_TASK PROMPT_
Reproduce the entire listing exactly as written, apart from its pictures.

_DATA EXTRACT_
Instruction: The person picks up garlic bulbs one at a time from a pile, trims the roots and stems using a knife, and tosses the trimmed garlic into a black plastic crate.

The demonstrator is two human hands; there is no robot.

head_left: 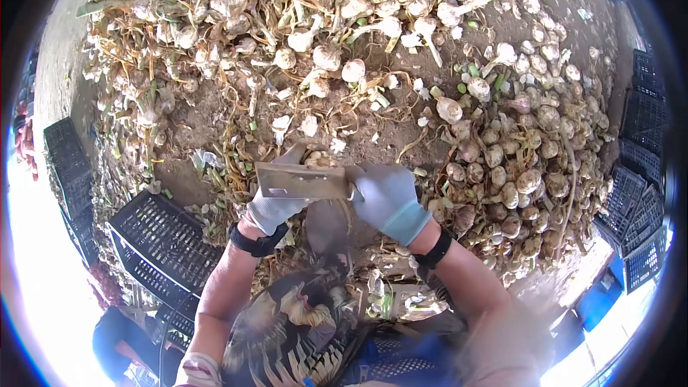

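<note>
My right hand (387,197), in a pale grey glove with a light teal cuff, is closed around the handle end of a cleaver (301,181). Its broad rectangular blade lies across the front of my left hand (276,209), which is also gloved. Just beyond the blade's upper edge shows part of a garlic bulb (320,158), with my left fingers curled at its side; the blade hides most of that grip. Past my hands, loose garlic bulbs (327,58) with dry stalks and roots lie on the soil.
A large heap of trimmed garlic (530,179) is at the right. Black plastic crates stand at the left (161,233) and far right (645,122). A blue container (598,301) is at lower right. Another person (125,344) is at lower left.
</note>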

_EXERCISE SOLUTION_
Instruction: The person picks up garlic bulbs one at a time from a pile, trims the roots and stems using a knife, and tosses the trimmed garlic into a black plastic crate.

The demonstrator is two human hands; there is no robot.

head_left: 

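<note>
My right hand (387,197), in a pale grey glove with a light teal cuff, is closed around the handle end of a cleaver (301,181). Its broad rectangular blade lies across the front of my left hand (276,209), which is also gloved. Just beyond the blade's upper edge shows part of a garlic bulb (320,158), with my left fingers curled at its side; the blade hides most of that grip. Past my hands, loose garlic bulbs (327,58) with dry stalks and roots lie on the soil.
A large heap of trimmed garlic (530,179) is at the right. Black plastic crates stand at the left (161,233) and far right (645,122). A blue container (598,301) is at lower right. Another person (125,344) is at lower left.
</note>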

No further output is expected.